== What the task requires ==
The required output is all lines below that contain the word "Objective".

== Data extracts ==
━━━

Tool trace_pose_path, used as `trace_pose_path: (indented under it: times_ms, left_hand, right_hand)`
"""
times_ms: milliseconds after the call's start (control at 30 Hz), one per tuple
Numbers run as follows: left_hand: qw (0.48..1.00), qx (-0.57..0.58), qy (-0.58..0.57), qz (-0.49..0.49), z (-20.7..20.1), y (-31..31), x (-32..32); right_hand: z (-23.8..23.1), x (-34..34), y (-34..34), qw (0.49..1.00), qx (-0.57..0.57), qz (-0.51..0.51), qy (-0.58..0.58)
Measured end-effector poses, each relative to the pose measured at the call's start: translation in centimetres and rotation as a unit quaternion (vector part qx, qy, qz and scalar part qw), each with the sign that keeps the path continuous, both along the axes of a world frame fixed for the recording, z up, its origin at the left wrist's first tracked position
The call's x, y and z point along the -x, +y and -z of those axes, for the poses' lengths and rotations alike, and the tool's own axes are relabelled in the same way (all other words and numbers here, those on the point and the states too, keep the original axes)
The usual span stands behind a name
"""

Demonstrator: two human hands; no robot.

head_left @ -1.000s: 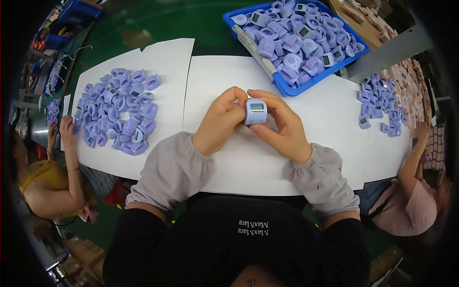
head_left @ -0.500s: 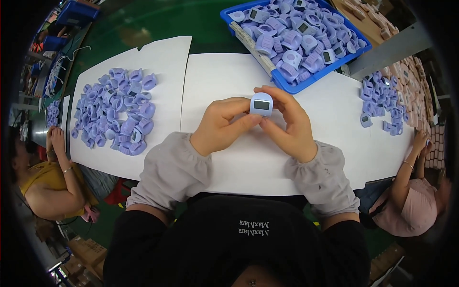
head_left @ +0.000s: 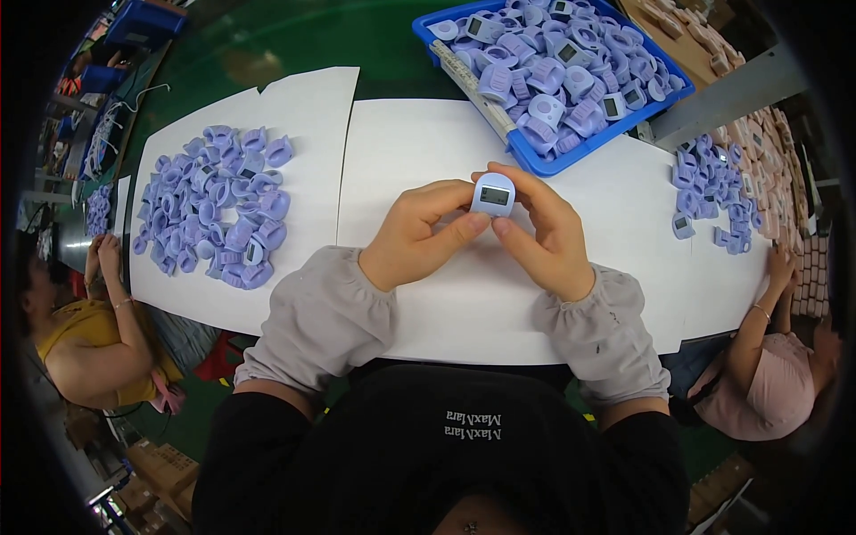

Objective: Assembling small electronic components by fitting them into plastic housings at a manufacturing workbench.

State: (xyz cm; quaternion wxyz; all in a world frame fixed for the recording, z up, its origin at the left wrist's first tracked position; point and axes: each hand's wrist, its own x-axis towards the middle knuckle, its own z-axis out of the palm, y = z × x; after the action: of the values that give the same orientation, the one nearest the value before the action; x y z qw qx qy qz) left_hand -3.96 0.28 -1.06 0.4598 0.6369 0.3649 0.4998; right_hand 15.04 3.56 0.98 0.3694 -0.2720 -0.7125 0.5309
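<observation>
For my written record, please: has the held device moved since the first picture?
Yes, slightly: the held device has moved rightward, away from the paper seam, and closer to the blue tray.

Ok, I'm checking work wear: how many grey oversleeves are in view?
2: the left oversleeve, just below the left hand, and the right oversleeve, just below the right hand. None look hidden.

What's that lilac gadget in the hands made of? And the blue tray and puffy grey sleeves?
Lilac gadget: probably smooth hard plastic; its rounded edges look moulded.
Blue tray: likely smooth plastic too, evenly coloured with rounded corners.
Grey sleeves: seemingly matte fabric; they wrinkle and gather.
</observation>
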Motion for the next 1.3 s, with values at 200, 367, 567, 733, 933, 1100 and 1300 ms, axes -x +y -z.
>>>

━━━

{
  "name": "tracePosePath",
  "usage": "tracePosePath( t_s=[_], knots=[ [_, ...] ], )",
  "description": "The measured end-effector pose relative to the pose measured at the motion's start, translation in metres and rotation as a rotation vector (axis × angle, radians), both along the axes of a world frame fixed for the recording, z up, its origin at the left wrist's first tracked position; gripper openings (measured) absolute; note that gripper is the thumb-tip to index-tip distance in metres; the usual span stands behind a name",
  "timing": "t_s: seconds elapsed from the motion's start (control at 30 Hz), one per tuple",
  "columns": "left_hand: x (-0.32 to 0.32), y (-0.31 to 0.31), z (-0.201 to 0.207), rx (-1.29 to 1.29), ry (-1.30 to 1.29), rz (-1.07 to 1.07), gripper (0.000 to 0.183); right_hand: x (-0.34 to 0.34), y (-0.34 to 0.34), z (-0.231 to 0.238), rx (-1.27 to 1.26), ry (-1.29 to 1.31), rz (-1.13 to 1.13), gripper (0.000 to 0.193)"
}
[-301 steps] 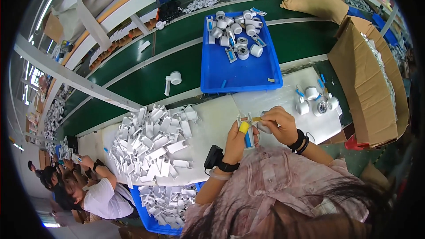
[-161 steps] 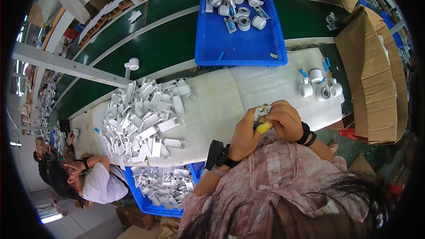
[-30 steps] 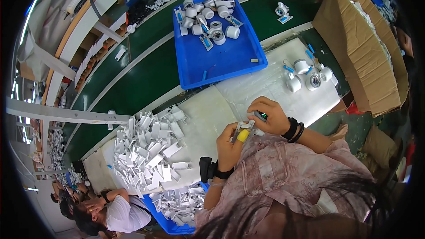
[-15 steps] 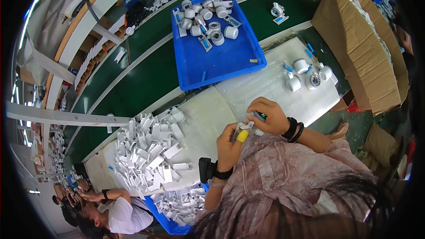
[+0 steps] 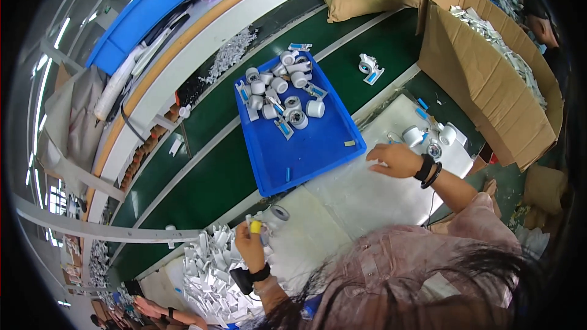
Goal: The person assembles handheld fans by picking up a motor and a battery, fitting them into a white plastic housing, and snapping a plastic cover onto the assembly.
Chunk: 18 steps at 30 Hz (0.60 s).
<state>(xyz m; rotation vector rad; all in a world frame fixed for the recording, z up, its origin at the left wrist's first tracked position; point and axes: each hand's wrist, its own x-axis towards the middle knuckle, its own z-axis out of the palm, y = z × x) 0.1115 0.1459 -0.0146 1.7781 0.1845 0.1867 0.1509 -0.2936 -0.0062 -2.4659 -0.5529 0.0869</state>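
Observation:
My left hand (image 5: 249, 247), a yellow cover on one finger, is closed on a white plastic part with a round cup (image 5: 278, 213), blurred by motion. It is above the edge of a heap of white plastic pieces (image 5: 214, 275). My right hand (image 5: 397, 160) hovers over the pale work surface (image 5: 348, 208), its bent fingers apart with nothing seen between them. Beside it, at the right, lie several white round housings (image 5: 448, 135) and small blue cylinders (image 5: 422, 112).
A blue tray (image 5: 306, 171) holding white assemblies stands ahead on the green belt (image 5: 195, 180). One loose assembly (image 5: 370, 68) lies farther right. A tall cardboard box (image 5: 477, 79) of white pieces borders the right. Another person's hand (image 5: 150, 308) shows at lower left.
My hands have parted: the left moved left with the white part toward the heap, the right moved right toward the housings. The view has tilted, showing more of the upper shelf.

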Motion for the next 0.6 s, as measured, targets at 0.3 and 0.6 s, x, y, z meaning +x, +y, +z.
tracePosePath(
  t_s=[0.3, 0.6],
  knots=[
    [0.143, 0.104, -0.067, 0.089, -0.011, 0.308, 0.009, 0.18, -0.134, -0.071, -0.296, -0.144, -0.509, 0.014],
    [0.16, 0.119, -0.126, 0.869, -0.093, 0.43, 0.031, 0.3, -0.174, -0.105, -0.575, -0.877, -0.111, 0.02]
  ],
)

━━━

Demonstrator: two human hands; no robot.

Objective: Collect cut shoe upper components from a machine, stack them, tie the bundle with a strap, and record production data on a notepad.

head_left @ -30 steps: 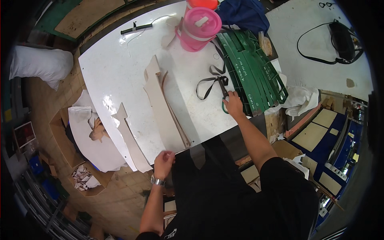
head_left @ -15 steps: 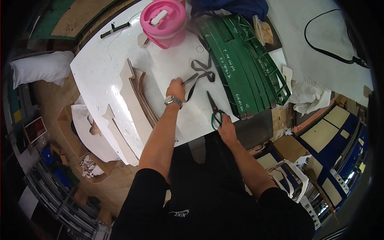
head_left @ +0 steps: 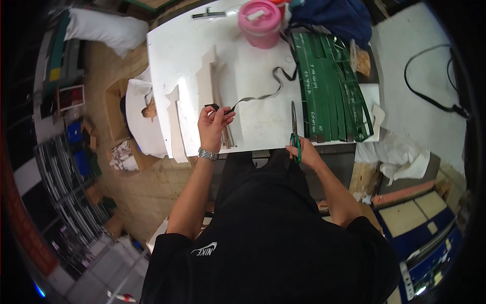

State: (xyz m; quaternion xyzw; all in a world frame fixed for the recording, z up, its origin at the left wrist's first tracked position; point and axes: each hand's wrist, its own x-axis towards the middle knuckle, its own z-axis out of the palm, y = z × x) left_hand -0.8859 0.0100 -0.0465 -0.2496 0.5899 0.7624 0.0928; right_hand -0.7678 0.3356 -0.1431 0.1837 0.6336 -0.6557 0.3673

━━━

== Expected output ==
Objective: Assembling small electronic components by fitting them into plastic housings at a manufacturing workbench.
Objective: Collect cut shoe upper components from a machine, stack them, tie the bundle with a strap, and record production data on a notepad.

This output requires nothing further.